* [Aim of the exercise] From the entries below, reproduce exactly the lines from the one with "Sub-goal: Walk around" through the one with "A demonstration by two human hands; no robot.", both included, without images.

* [Information given]
____
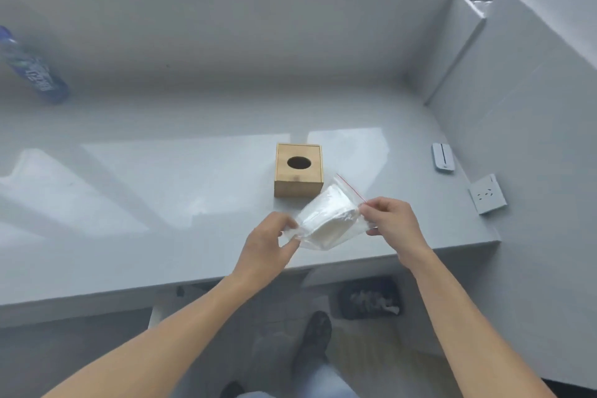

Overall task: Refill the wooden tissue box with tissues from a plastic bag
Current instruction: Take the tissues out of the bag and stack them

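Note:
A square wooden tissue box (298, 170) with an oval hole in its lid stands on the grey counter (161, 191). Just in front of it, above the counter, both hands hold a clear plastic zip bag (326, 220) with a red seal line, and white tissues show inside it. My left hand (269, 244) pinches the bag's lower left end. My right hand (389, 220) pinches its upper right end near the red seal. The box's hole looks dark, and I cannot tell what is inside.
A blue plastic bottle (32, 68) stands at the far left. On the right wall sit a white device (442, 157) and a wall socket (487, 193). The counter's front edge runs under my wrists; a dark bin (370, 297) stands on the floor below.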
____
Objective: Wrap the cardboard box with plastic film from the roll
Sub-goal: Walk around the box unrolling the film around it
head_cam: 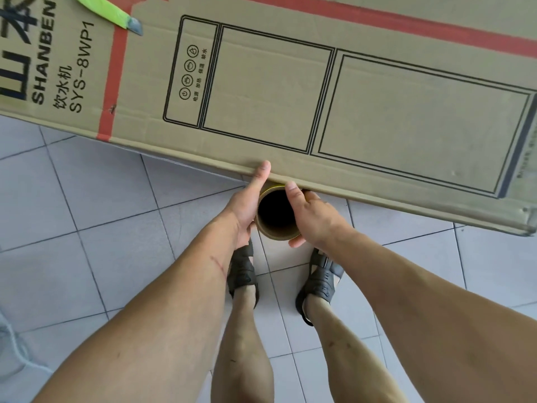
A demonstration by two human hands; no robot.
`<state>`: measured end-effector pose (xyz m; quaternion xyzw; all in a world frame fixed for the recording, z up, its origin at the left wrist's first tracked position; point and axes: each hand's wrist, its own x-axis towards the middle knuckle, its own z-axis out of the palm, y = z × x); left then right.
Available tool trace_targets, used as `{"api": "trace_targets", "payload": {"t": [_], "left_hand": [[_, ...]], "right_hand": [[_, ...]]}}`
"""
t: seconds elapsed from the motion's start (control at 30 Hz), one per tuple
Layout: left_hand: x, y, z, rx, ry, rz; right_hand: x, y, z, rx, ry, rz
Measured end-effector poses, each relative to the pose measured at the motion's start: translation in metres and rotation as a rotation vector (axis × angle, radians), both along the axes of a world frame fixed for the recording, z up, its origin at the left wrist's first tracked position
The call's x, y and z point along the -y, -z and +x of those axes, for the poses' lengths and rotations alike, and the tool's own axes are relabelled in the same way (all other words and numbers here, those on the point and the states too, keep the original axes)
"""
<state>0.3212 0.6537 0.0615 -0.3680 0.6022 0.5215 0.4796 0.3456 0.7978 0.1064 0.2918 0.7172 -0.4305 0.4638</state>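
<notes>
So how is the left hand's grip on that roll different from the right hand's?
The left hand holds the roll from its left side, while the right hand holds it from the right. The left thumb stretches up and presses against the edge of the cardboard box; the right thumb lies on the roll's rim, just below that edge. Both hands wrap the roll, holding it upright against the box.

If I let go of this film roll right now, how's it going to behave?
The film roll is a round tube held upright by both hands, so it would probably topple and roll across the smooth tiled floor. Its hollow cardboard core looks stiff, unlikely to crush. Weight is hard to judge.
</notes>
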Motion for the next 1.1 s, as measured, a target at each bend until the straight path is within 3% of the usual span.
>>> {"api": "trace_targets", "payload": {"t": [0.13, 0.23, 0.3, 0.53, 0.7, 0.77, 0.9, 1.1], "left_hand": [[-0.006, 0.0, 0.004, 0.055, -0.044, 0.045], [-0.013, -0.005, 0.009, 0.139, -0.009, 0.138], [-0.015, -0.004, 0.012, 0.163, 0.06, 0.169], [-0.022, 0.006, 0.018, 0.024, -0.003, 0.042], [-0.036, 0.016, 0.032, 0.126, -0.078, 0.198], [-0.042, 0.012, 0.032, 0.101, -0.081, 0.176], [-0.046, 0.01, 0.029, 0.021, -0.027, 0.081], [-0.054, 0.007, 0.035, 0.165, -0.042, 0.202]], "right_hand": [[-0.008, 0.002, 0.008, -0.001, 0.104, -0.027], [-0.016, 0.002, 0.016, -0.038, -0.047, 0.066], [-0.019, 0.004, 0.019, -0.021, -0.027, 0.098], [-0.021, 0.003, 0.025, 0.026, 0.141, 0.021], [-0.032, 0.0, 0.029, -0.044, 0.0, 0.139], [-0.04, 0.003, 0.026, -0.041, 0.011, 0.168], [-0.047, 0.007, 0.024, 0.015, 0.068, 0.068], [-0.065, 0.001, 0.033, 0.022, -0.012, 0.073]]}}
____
* [Answer box]
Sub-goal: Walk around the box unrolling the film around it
head_cam: 
A demonstration by two human hands; no robot.

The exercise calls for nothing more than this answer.